2024-12-20 07:20 +0100

If we are to believe The Internet you need to have different passwords for every site, all your passwords need to be very long and very complex and if a site doesn’t offer 2FA (Two Factor Authentication) then you have basically already been hacked.

This is, of course, wildly out of proportion. It is all based on things that are individually true but when taken all together park us squarely in silly town.

All the advice is given with the best of intentions, but between forgetting that we are humans and the arrogant assumption that you are too stupid to understand the nuance and make intelligent decisions on your own we arrive at this absolute mess.

You can use a password manager to achieve most of this, and if you can find one you trust there is nothing wrong with using one. I’m sure the password manager companies love to spread the idea that it is the only solution and you need one. That said, I’m fairly certain they are more of a response to the prevailing winds than they are the cause - this kind of advice predates password managers by decades.

So what should I actually do? You might reasonably be asking at this point. And as we will get into, it is somewhat complicated and once you know, you might also revert to giving the silly advice from the beginning, because: it takes too long to explain, and “you wouldn’t understand anyway…”

Guess, Guess and Guess Some More

It is important to realize that the way password cracking works is by guessing. 20 years ago there were vulnerabilities to exploit and many service operators simply stored passwords in plain text in their databases, but these aren’t really concerns today. And so all password cracking is a guessing game. That doesn’t mean the hacker sits there and meticulously types in different guesses hoping to get lucky. The guessing is done by computers and it is fast; a billion guesses per second against a naïve implementation is entirely within the realm of the possible for a single person hobby hacker.

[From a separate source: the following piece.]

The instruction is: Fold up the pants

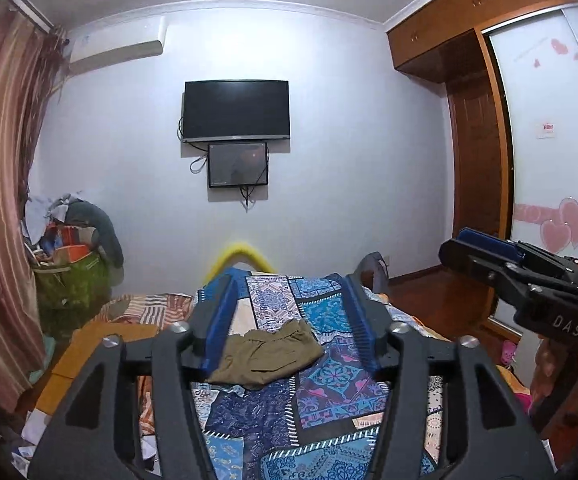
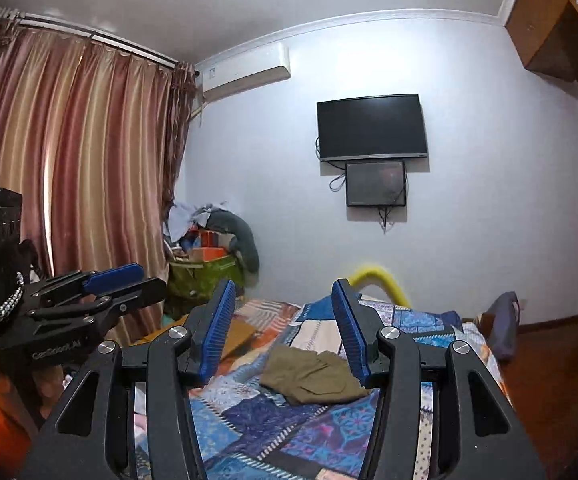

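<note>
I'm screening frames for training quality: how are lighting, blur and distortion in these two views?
Left wrist view: dim bluish indoor light, strong fisheye bending of the walls, and the yellow object behind the bed looks smeared. Right wrist view: same barrel distortion, with the curtain bowed; the pants are reasonably sharp, without glare.

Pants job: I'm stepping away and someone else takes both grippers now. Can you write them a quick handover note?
Left gripper: open, holding nothing, raised above the bed.
Right gripper: open, holding nothing, raised alongside.
Olive pants: lying in a compact bundle on the blue patchwork bedspread, ahead of both grippers, touched by neither.
Done: the pants look at least partly folded; how neatly is hard to tell.
Left: check the fold, and tidy it if needed.
</note>
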`<move>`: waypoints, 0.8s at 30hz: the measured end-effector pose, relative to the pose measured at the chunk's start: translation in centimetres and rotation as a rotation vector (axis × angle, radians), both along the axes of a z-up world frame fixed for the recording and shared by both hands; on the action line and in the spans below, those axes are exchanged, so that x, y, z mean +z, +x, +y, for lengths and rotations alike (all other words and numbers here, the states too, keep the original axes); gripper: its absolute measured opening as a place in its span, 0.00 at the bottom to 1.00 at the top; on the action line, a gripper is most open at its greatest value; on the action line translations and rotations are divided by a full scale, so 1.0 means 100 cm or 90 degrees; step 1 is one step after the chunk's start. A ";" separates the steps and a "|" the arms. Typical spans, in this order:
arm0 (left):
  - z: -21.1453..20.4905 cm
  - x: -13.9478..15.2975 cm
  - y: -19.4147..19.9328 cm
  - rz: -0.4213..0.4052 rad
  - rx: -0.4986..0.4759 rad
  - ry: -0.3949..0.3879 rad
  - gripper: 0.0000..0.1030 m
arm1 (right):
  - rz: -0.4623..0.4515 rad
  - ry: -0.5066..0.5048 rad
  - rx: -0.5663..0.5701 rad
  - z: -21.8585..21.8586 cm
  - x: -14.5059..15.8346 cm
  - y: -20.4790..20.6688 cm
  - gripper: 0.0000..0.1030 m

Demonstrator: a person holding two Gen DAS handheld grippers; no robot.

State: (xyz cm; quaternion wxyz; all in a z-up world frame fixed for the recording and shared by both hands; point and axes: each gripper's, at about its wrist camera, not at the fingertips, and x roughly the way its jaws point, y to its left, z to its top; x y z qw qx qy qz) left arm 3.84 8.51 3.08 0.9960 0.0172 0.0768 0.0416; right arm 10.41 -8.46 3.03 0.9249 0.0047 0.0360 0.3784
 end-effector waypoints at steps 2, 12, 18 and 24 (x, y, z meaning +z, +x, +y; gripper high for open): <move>-0.004 -0.001 -0.006 -0.008 0.007 0.007 0.66 | 0.003 -0.002 -0.003 0.000 -0.001 -0.004 0.51; -0.006 -0.007 -0.020 -0.028 0.024 0.000 0.99 | 0.014 0.009 -0.040 -0.008 -0.007 -0.010 0.86; -0.004 -0.014 -0.018 -0.020 0.026 -0.007 0.99 | 0.005 0.018 -0.069 -0.013 -0.009 -0.019 0.99; 0.000 -0.018 -0.016 -0.017 0.033 -0.016 0.99 | 0.000 0.005 -0.074 -0.012 -0.012 -0.023 0.99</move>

Additionally the hacker isn’t guessing at random, we have learned a lot over the past 20 years about how people pick passwords and this has allowed hackers to focus their guessing on the much smaller space that is passwords that a human might actually have chosen.

Online vs. Offline Attacks

When I said a naïve system above it is important to understand that, just because it is theoretically possible make billions of guesses per second that doesn’t mean you get to do that in real life. And this is the first major conflation that leads to the disproportionate advice.

Consider your credit card it has a 4 or 6 digit PIN code, and they are only numbers, even the 6 digit one is only 1 million possible PIN codes if it was actually possible to try billions of PIN codes per second it would be possible to crack a stolen credit card in less than the blink of an eye.

So why doesn’t that happen?

This is where the difference between an online and an offline attack comes into play. The way the credit card system works the PIN code isn’t stored on the card itself, when you put it in the ATM or use it in a shop, etc. the PIN code is essentially sent to your credit card company for verification. And as you have probably learned the hard way once or twice in your life you only get 3 wrong tries after that the card gets blocked and you have to talk someone to get 3 more tries or maybe even a new credit card.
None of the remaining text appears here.